India’s Electric Vehicle TransitionImpact on Auto Industry and Building the EV Ecosystem

Abhinav Soman, Karthik Ganesan, Harsimran Kaur
October 2019 | Technology, Finance & Trade

Suggested Citation: Soman, Abhinav, Karthik Ganesan, and Harsimran Kaur. 2019. India’s Electric Vehicle Transition: Impact on Auto Industry and Building the EV Ecosystem. New Delhi: Council on Energy, Environment and Water.

Overview

This report, supported by Shakti Sustainable Energy Foundation, explores various aspects of India’s transition to electric mobility. It examines the impact it would have on the automotive value chain, particularly on the automotive components industry and the jobs in this sector. The report quantifies the impacts and proposes strategies to ensure a transition trajectory that can mitigate any adverse fallout. Further, it maps the current e-mobility ecosystem in India and compiles the various policy, finance, and supply chain challenges that the various stakeholders face.

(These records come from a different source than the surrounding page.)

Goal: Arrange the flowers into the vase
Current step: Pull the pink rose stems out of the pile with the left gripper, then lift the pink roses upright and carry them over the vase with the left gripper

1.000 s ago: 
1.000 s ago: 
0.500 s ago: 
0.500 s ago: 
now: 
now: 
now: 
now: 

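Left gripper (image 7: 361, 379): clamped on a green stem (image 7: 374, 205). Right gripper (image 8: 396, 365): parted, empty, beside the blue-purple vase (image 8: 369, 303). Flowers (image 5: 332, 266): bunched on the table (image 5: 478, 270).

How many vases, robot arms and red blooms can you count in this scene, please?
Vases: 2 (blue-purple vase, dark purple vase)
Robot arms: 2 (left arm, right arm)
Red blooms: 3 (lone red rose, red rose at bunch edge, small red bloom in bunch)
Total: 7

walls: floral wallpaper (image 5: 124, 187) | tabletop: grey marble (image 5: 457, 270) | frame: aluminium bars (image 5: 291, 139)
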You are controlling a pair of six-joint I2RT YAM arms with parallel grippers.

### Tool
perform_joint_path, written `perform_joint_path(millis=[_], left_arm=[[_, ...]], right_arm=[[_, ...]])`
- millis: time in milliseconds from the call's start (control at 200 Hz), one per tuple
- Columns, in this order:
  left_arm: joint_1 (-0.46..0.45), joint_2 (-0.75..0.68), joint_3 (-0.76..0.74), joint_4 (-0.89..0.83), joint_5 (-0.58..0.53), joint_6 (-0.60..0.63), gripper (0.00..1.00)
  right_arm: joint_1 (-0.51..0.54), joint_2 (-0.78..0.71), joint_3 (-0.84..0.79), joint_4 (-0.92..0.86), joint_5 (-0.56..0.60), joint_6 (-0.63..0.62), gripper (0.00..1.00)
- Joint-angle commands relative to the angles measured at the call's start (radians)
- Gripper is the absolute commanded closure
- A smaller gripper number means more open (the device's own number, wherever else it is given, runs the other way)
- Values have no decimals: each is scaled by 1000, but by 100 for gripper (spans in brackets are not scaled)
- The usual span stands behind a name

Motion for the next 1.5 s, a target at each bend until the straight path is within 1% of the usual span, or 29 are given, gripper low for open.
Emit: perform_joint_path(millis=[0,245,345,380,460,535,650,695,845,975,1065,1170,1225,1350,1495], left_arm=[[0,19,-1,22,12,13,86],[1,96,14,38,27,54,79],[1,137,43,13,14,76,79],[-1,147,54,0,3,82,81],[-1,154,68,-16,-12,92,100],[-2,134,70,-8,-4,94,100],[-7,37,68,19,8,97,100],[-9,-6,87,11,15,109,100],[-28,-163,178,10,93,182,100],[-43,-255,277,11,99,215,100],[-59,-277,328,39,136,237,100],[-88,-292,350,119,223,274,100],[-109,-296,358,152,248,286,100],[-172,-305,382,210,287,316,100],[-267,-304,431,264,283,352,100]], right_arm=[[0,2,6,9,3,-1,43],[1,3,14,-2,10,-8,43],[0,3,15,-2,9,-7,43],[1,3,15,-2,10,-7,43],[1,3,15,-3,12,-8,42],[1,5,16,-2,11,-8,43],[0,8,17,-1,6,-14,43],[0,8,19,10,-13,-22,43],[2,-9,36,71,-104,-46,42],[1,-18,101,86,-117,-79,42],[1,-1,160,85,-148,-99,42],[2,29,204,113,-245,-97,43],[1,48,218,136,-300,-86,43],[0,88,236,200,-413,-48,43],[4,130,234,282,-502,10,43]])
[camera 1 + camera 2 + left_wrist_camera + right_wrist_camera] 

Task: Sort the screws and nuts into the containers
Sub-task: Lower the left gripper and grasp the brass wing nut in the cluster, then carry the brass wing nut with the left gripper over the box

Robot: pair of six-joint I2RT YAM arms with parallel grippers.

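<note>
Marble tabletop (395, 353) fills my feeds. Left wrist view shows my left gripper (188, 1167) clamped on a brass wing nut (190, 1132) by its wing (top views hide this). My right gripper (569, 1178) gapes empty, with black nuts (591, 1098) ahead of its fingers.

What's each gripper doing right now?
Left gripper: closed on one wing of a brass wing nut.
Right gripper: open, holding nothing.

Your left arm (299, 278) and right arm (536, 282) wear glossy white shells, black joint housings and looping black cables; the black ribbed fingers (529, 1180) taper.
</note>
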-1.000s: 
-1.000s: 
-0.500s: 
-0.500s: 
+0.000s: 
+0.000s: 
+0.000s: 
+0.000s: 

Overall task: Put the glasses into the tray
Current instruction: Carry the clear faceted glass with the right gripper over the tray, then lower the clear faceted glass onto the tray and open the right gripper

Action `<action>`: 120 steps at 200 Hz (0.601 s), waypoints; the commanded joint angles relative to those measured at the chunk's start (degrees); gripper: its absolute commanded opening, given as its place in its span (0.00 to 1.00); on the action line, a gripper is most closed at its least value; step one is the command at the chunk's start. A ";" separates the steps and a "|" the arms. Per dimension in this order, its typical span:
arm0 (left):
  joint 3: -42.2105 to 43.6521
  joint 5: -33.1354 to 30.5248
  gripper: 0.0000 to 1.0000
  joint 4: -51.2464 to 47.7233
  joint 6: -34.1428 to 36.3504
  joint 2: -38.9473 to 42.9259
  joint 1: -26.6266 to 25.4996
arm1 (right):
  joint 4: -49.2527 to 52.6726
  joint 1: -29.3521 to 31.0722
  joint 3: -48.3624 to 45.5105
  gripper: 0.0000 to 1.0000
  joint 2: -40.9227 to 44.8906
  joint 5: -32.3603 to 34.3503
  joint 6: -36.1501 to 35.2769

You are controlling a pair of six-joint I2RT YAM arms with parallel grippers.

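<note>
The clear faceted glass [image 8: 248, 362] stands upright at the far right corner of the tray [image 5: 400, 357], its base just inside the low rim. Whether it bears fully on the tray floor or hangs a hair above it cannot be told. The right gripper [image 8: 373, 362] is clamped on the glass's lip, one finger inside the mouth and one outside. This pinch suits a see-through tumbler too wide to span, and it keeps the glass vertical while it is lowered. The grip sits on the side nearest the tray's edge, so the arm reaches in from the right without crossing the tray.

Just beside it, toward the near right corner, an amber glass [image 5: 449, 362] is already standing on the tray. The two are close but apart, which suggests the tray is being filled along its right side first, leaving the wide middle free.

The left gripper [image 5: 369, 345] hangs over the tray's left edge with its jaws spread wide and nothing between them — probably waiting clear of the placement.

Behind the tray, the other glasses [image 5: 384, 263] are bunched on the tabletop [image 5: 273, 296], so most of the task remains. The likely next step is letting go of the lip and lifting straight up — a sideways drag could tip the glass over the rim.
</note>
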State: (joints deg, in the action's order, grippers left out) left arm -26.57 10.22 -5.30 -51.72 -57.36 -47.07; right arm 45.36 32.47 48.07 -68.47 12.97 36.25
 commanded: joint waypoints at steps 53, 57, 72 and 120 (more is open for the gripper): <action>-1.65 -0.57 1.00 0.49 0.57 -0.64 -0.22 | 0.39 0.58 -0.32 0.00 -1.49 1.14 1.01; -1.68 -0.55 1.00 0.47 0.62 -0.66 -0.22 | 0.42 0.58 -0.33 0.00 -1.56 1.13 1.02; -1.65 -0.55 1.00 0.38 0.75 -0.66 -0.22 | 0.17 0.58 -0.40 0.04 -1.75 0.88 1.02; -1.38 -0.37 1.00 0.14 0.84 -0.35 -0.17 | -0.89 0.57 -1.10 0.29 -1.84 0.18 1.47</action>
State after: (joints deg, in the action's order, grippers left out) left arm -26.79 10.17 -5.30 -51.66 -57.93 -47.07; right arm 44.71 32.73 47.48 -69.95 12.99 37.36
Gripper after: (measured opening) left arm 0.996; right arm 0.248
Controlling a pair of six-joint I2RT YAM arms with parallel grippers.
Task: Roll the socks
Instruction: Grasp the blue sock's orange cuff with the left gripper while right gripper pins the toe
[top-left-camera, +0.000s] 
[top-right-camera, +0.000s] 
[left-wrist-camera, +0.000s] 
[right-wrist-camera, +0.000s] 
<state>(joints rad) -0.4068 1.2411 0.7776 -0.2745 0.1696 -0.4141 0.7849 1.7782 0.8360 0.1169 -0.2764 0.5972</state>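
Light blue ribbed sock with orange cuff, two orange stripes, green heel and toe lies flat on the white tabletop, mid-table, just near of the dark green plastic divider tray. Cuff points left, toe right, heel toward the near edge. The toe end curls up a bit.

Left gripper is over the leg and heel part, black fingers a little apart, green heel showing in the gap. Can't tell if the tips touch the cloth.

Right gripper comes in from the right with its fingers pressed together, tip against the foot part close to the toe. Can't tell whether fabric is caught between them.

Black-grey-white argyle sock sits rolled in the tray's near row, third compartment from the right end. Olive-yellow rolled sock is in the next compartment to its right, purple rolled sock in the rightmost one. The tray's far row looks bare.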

CO2 emissions per kilometre will be lower in an electric car compared to an ICE car in 2030

Source: Author’s analysis

Key Findings

  • Indian automotive industry can produce a 5.7 per cent higher value add in a 30 per cent electric car sales scenario than in a business-as-usual (BAU) scenario with limited electric car penetration.
  • Limited indigenisation of powertrain and battery pack assembly will lead to an 8 per cent lower value addition from car manufacturing in 2030 as compared to BAU.
  • An EV transition can generate a higher value add than BAU if both, powertrain components and battery pack assembly, are highly indigenised.
  • A 30 per cent electric car scenario will support around 20 to 25 per cent fewer jobs as compared to BAU depending on the level of indigenisation.
  • The new EV jobs will require a trained workforce which does not exist in India today. Reskilling and vocational training will be critical to achieving the EV sales target.
  • Importing battery cells for electric cars will be cheaper than importing the oil needed for internal combustion engine (ICE) cars in 2030.
  • CO2 emissions per electric car will be 2 to 16 per cent lower in 2030 (depending on renewable energy penetration in the grid), highlighting the environmental case for an EV transition in India.

Key Recommendations

  • Support the indigenisation of the supply chain to enable original equipment manufacturers (OEMs) to build more cost competitive products.
  • New OEMs should focus on R&D and developing new business models that offer a better value proposition and cost reduction. Both existing and new OEMs must engage in developing the EV ecosystem simultaneously to meet infrastructure, skill development, and financing needs.
  • Use a combination of supply-push and demand-pull measures that boost the penetration of EVs in India.
A 30 per cent electric car scenario will support around 20 to 25 per cent fewer jobs as compared to BAU depending on the level of indigenisation.